I would like to expand upon efforts done by tuan kuranes (see: http://www.ogre3d.org/forums/viewtopic.php?f=1&t=38383) to implement Coherent Hierarchical Culling and CHC++ techniques into the Ogre engine for GSoC 2012. A description of CHC++ can be found: http://www.cg.tuwien.ac.at/research/pub ... -draft.pdf
Occlusion culling is a useful technique for avoiding the processing of nodes that will be entirely covered up by other opaque nodes in the final scene. With the advent of hardware occlusion queries, and the exploitation of temporal coherence (as in CHC), run-time determination of visibility is becoming feasible. CHC++ expands upon CHC in such a way that introduces a number of significant improvements. These are described in the introduction of the linked article, so I won't describe them here.
How will this project benefit OGRE users?
CHC++ drastically improves upon the time it takes to render scenes that have moderate to high depth complexity. In heavily occluded scenes it excels, but unlike CHC, CHC++ doesn't heavily impact those scenes that don't. Therefore many users will benefit from this application because it can increase the efficiency of their scene renderings.
Is this project within the core scope of OGRE?
With the addition of a few more classes (many well on their way already thanks to the work done by tuan), CHC++ can be implemented into the Ogre engine. It is also possible that later work may be done with further abstraction to make it possible for Occlusion Culling to work with any SceneManager.
This project should be within scope of the time allotted by GSoC. As I have already stated, the foundation for such algorithms already exists thanks to previous contributors.
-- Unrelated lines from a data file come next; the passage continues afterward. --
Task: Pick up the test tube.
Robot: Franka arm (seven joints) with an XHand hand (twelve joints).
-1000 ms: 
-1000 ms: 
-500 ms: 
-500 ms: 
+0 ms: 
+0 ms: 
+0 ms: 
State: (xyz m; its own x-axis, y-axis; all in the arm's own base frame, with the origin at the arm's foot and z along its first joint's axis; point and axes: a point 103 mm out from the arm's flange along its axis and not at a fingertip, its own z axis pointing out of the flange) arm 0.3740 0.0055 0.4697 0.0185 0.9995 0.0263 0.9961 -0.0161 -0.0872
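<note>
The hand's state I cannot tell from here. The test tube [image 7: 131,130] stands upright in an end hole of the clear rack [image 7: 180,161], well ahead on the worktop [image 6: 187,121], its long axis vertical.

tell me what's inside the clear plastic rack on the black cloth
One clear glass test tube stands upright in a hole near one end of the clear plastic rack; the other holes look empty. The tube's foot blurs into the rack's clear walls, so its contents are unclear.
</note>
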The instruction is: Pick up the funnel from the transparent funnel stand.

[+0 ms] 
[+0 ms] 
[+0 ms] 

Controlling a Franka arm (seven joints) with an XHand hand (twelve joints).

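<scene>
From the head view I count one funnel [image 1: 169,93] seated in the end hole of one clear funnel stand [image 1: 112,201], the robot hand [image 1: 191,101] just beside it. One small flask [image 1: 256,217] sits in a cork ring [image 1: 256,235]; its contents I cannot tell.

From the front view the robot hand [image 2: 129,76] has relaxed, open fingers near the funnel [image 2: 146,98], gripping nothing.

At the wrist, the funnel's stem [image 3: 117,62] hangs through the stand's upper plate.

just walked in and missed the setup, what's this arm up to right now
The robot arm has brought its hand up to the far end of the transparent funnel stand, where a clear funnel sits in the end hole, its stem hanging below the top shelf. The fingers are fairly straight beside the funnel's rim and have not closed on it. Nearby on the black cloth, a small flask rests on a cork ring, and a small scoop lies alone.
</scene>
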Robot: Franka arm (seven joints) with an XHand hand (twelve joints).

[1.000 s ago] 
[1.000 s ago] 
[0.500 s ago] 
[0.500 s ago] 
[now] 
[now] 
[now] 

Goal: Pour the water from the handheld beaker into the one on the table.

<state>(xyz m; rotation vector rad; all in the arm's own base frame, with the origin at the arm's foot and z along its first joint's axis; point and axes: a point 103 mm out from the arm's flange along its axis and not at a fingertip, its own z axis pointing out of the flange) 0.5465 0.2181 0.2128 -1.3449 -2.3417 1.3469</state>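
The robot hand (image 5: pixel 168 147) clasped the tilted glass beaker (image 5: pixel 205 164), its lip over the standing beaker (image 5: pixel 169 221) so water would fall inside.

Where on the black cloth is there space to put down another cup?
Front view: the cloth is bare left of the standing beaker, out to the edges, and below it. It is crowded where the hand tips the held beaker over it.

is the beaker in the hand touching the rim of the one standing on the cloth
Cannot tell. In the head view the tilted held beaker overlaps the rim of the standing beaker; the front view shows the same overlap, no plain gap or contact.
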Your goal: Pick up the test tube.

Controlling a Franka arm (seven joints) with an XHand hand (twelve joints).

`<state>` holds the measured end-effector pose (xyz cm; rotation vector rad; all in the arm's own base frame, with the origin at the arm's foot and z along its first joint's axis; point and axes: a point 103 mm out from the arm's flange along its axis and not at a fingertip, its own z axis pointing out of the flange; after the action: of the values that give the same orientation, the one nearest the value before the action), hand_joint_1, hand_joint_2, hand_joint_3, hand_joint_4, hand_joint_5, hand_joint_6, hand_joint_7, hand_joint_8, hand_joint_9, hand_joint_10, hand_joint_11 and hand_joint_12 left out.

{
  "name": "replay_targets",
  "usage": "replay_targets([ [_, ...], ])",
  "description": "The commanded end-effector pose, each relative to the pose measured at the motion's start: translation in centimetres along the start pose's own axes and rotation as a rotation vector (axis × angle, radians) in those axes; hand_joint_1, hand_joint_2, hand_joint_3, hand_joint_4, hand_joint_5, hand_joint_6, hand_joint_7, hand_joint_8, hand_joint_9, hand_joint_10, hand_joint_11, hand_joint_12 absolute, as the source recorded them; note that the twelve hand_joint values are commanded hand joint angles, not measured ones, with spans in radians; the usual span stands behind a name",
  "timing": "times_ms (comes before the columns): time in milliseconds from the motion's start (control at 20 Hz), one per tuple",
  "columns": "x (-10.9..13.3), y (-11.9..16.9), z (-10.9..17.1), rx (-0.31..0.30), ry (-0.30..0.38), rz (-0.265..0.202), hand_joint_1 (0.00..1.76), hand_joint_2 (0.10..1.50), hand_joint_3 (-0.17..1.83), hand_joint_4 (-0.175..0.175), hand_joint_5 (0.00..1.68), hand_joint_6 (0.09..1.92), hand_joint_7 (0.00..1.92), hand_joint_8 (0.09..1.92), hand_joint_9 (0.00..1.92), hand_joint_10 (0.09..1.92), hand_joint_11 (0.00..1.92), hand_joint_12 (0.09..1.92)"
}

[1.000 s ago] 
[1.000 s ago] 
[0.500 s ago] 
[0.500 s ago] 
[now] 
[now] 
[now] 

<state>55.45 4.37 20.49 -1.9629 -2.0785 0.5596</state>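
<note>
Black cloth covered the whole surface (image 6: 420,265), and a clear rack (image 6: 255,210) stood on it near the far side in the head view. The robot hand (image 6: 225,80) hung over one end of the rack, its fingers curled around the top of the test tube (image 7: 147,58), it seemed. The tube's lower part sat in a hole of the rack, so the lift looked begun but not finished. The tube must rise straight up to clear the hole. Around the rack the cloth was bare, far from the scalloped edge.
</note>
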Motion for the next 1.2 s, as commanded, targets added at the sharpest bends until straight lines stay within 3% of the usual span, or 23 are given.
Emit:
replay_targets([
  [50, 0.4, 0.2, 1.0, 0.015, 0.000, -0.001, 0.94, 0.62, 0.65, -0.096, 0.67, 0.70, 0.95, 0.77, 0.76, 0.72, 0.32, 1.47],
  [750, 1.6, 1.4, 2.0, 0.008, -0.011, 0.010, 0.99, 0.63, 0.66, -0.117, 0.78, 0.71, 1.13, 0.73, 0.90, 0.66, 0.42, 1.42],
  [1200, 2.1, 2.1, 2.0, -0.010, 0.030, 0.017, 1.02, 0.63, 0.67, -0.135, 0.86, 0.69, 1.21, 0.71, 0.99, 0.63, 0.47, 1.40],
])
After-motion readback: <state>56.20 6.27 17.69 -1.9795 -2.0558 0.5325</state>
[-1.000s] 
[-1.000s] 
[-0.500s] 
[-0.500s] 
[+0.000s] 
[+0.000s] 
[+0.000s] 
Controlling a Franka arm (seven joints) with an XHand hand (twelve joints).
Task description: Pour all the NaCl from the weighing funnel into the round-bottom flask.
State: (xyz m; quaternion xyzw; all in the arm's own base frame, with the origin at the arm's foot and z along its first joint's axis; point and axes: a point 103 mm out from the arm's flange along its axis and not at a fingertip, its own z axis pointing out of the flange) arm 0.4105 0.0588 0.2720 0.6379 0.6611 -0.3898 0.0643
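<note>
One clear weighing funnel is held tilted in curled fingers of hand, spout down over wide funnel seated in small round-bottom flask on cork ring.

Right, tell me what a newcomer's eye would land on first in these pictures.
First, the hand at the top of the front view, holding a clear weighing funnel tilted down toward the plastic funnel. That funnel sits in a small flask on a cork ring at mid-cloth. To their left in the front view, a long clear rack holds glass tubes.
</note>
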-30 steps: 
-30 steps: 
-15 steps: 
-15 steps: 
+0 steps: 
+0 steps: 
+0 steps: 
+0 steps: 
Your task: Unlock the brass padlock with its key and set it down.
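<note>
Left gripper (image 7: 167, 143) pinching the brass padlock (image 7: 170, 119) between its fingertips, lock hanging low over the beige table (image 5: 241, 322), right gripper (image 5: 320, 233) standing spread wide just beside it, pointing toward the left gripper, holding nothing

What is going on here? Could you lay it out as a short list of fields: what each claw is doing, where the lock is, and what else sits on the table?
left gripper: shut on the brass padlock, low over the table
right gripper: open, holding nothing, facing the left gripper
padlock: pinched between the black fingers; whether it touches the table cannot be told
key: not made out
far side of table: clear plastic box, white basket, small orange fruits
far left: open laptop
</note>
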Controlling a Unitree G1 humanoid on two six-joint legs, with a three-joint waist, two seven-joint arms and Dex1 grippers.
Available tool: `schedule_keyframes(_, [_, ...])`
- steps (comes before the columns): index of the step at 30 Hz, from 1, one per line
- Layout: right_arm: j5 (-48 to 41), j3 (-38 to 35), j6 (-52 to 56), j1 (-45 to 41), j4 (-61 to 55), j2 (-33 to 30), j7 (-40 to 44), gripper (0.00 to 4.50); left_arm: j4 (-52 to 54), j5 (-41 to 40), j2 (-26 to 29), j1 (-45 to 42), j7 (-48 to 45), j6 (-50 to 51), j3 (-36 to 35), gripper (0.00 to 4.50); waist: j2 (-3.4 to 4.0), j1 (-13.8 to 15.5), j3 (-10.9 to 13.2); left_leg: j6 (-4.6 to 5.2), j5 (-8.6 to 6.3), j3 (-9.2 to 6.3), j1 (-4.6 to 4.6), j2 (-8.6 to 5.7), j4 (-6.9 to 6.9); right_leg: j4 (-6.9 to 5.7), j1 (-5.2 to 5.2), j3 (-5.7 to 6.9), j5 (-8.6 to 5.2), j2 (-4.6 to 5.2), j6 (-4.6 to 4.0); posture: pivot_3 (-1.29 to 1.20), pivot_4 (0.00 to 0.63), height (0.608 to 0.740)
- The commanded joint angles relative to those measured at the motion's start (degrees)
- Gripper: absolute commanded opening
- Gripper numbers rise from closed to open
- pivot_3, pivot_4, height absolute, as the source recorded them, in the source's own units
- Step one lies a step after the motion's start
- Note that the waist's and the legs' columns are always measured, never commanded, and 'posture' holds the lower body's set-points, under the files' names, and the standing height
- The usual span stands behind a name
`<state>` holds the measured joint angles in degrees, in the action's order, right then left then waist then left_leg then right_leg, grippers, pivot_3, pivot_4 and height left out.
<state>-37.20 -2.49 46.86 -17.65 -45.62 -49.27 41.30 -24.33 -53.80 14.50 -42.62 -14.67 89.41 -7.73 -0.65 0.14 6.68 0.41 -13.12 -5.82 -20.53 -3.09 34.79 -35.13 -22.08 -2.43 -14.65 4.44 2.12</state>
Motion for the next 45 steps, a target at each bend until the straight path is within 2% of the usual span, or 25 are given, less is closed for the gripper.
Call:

It is just a matter of updating existing code and implementing CHC++ techniques.
Schedule
April 24th – May 21st
- Get to know my mentor
- Get deeply familiar with tuan's CHC and SpatialTree code
- Week 1 (May 21)
- fix demo
- Week 2 (May 28)
- work on the invisible and visible queues and the query queue
- Week 3 (June 4)
- finish up the queues
- Week 4 (June 11)
- begin making necessary changes to integrate the various new queues
- Week 5 (June 18)
- work on multiqueries to reduce number of queries
- Week 6 (June 25)
- continue work on multiqueries
- implement estimations for coherence of visibility
- Week 7 (July 2)
- finish multiqueries and estimations if not already finished
- work on "temporal jittering" for testing of previously visible nodes
- Week 8 (July 9)
- finish work on the pieces
- finish up 'working' CHC++
- Week 9-15 (July 16)
- work on optimizing CHC++ code
- work on documentation
I think that thoroughly documenting mine as well as the existing code is an important and helpful step for further work on this code, and I would like to be able to spend some time toward the end on doing this.
My last day of finals is on friday May 12th, but I may be taking some summer classes. Summer classes tend to be much less demanding than traditional classes, not to mention I will only be taking one or two. This should not require much of my time, which will allow me to focus almost entirely on this project this summer with little distractions. There should be no scheduling issues.
Why You're The Person For This Project
I'm a 21 year old full-time student pursuing a bachelor's degree in computer science from the United States. I'm an enthusiastic problem solver and I love to code. Although much of my programming has been done in Java, I've also been coding in C++ for about 4 years. I've done some graphics programming with OpenGL (see below) and have recently been getting into GLSL. Although my experience or portfolio may not be massive, I love to learn and I pick things up quickly.
http://fritzendugan.com/ctc_competition/index.html -- A (somewhat basic) 3d game engine I created from scratch and worked on for about two weeks. It uses LWJGL for OpenGL bindings and some Slick2D-Util stuff for sound. Some of the more interesting things I was working on were a skeletal animation system and texture-packing/atlasing.
http://www.fritzendugan.com/ -- A holding place for many of the projects I've worked on. Although much of the work is incomplete, I think it reflects many of my interests.
Why OGRE?
I have always been interested in 3d graphics since I first played StarFox 64 on the Nintendo 64. Since then I've taken every opportunity I've gotten to learn and experiment with 3d graphics. Ogre seems very powerful and yet focused in scope--two characteristics I value in an engine. I think contributing to such a project would be an incredible opportunity. Also I've recently begun working with the NeoAxis open-source game engine which uses Ogre for 3d rendering, so this would be a good opportunity to learn about some of the back-end.
Anything Else
Ogre appears to have a very friendly community and I've already gotten lots of help from the forums and the irc channel. I would be somewhat honored to take part in such a community.
Thanks for reading this proposal. Any comments or guidance would be greatly appreciated.